If you are first-time pregnant parents or parents of a new baby, you can put into practice Aware Parenting from early on. (Aware Parenting is based on the work of Aletha Solter—see awareparenting.com).  Optimally, avoid stress during pregnancy, plan a calm birth, and never leave your baby alone when she cries.  Learn to distinguish between when your baby is telling you she has a present need, and when she is expressing feelings that need to be heard.  Do what you can to meet your baby’s needs for closeness, attunement, and protection from over-stimulation. (I recommend Aletha Solter’s The Aware Baby.)

Despite the existence of control patterns, children still try to express their feelings, both directly—by crying, laughing, and having tantrums, and indirectly by behaviours termed ‘misbehaviour’ in many other parenting paradigms.  When parents respond to the latter with punishments, threats, and rewards, another layer of stress is built on top.  In Aware Parenting, an indirect expression is a call for help to acknowledge the pain underneath.  Without punishing or distracting, parents can set loving warm limits—with physical closeness, a warm tone, and a loving attitude, telling the child, ‘I won’t let you hurt Lucy.’  The combination of loving warmth, plus limit-setting, provide the environment for the tears and tantrums to flow.  When a parent stays with the child and keeps to the loving limit, he can express his hurt feelings.  When he has released a chunk of hurt, he returns to a calm, relaxed state, able to think clearly and wanting to contribute to others.

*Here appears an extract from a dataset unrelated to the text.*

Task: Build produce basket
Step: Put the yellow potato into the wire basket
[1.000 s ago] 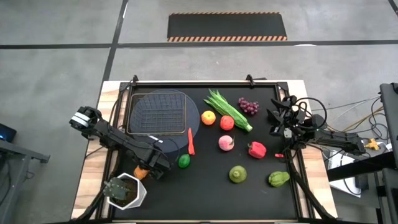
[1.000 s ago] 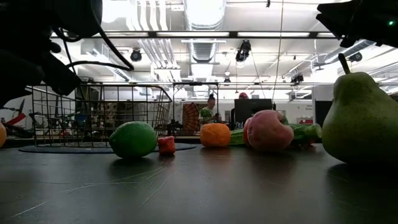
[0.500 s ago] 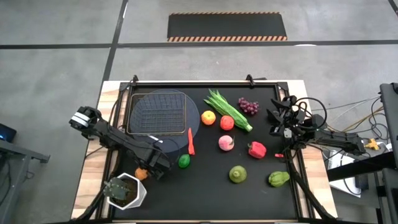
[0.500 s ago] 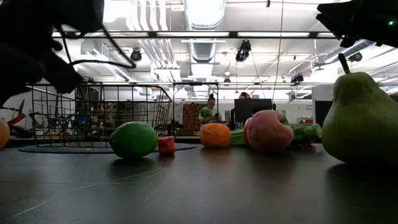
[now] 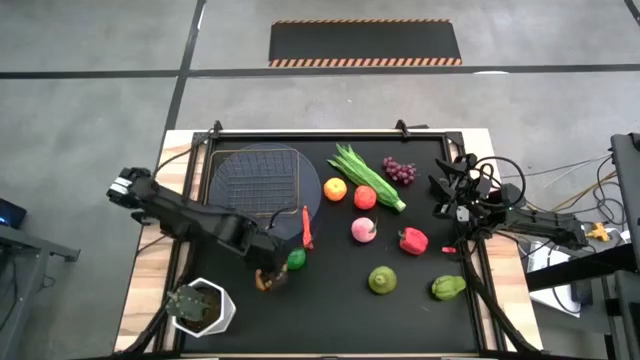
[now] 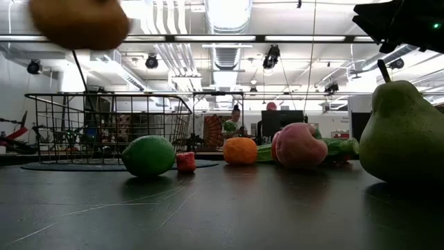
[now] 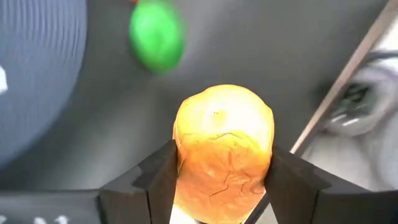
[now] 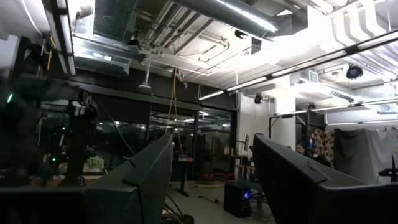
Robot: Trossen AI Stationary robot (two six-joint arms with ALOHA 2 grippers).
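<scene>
My left gripper (image 5: 266, 280) is shut on an orange toy fruit (image 7: 224, 146) above the table's near left part, beside a green lime (image 5: 296, 258). In the low view the fruit (image 6: 80, 21) hangs high at the top left. The wire basket (image 5: 255, 180) stands on its grey disc at the far left. The other produce lies on the black mat: a chili (image 5: 306, 226), an orange (image 5: 335, 188), a tomato (image 5: 365, 198), a peach (image 5: 363, 230), a pepper (image 5: 412, 240), a pear (image 5: 382, 280), grapes (image 5: 400, 170) and a leafy stalk (image 5: 365, 175). My right gripper (image 5: 445, 195) waits open at the right edge. My left gripper pinches the orange fruit by two opposite sides (image 7: 180, 155) between its two fingers (image 7: 286, 180). The fingers come from above, pointing down. The fruit is lifted clear of the table.
A white pot with a dark-green plant (image 5: 200, 308) stands at the near left corner, close to my left arm. A green vegetable (image 5: 448, 288) lies at the near right. Bare mat shows along the near edge between the lime and the pear.
My left gripper has gone up and toward the table's right edge, away from the plant pot and closer to the lime. The orange fruit, at table level at first, is now lifted clear and high above the mat.
</scene>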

For parents of toddlers and young children, Aware Parenting means becoming aware of his control patterns, welcoming his tears and tantrums, refraining from punishments and rewards, practising democratic discipline, and learning how to set loving limits.  Avoid punishing or leaving your child alone when she is upset or doing something you don’t enjoy (I recommend Aletha Solter’s Tears and Tantrums and Helping Young Children Flourish).

As parents of older children and teens, we can invite connection, listen for her feelings, refrain from punishments and rewards, and involve her in decision-making through family meetings.  (I recommend Aletha Solter’s Raising Drug-Free Kids).

The Aware Parenting way of looking at feelings invites us to cultivate our understanding and connection with ourselves, allowing our own presence to flourish.  This gives us the gift of deeply connecting with our babies, children, and teens.  Receiving this, they can heal from hurts and become freer to take their presence and clear thinking as gifts out into the world.